A nipa hut quitely sits amidst fields of organic rice standing witnessing hardwork and persistence of the farmers in Sitio Canaan, Barangay Crossing, Magallon, Negros Occidental. © Greenpeace/Gigie Cruz-Sy

Only a couple of decades ago, genetically modified organisms (GMO) would have been something out of science fiction. In the not so distant past, we never imagined we would find on our dinner tables strawberries with fish genes, corn with bacterial genes, and soybeans with built-in herbicides. Little did we know that such scenes would turn into reality in a dizzyingly short period of time. But this is now part of today's reality.

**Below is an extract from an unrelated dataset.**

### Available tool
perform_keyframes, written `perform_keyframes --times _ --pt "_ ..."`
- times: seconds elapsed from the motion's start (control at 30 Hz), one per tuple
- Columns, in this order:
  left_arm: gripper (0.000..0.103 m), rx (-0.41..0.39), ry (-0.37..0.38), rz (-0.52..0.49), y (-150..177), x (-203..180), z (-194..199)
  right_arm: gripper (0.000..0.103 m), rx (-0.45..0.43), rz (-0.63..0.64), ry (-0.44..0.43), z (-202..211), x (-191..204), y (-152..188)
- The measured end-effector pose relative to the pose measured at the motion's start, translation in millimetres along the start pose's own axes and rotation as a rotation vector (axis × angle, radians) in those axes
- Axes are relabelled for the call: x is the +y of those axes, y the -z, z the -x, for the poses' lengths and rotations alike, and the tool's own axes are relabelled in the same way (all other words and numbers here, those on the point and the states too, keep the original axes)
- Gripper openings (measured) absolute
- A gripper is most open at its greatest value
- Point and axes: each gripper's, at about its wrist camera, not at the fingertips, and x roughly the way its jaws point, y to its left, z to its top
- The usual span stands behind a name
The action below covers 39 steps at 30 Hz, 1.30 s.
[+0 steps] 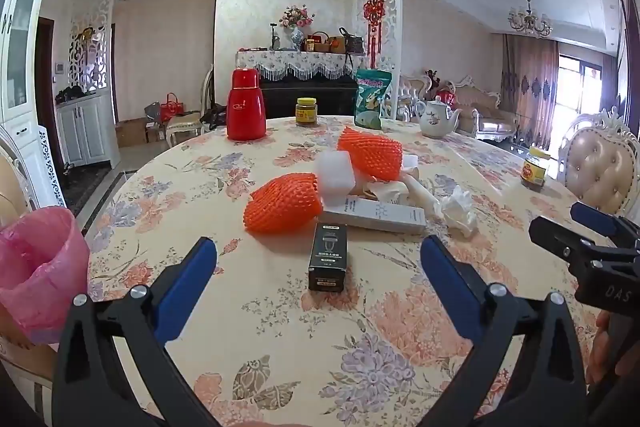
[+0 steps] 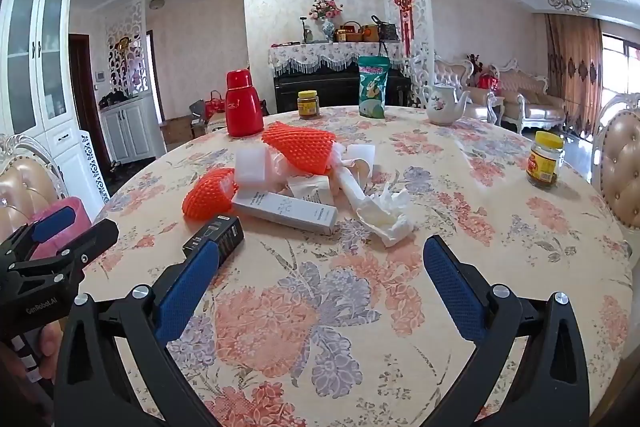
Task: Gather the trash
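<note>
A heap of trash lies mid-table: two orange foam nets [image 1: 285, 202] [image 2: 301, 146], a white foam block [image 1: 335, 175], a long white carton [image 1: 378, 215] [image 2: 286, 211], a crumpled tissue [image 1: 459, 209] [image 2: 387, 213] and a small black box [image 1: 328, 257] [image 2: 216, 237]. My left gripper [image 1: 318, 259] is open and empty, the black box just ahead between its fingers. My right gripper [image 2: 320, 269] is open and empty, short of the tissue. A bin with a pink bag [image 1: 38, 267] stands at the table's left edge.
A red flask [image 1: 245, 106], two yellow-lidded jars [image 1: 306, 111] [image 2: 545, 159], a green snack bag [image 1: 373, 99] and a white teapot [image 1: 437, 117] stand along the far side of the floral round table [image 2: 340, 327]. Padded chairs [image 1: 600, 171] stand around it.
</note>
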Motion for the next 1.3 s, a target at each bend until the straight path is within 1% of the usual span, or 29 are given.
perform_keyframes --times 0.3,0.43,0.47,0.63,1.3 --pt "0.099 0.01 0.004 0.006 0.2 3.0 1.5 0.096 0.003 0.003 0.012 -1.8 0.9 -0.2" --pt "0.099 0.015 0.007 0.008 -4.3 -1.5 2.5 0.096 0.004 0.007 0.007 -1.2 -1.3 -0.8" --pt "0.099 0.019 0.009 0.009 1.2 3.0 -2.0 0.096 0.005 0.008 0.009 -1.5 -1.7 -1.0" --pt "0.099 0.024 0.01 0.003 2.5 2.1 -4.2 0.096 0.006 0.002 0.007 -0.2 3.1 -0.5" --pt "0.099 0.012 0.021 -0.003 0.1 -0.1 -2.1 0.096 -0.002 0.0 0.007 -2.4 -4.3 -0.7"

In the natural world, organisms develop specific desirable traits through evolution. This is usually a very slow process and driven by natural laws---not by human beings. Typically, an organism develops a color that will camouflage it from potential predators through hundreds or thousands of years of selection and adaptation. And, in the natural world, species never breed with unrelated species.

Greenpeace activists dressed to symbolize the "bul-ul", a traditional Ifugao rice guardian, carried out a protest at the Department of Agriculture in Quezon City. © Greenpeace / Joseph Agcaoili

With the advent of genetic engineering, the natural barriers between species have been broken down. Today, different species can be genetically manipulated to give rise to totally new organisms, presumably with a human-desired trait. Today, through human intervention, a fish can contain genes from a plant, and a plant can be 'shot' with genes from a bacterium. The possibilities for novel organisms are endless with this technology. They are also unpredictable and frightening.

Greenpeace is in the forefront of the campaign to oppose the release of GMOs into the environment. Greenpeace insists that because the technology is very new and imprecise, the potential ill effects on public health and on the environment are still widely unknown. The truth is no one knows for sure how these new man-made creations will affect life on planet Earth. Therefore, because there is still no scientific consensus as to long-term impact, and in accordance with the precautionary principle, it is best that no releases of GMOs into the environment be allowed.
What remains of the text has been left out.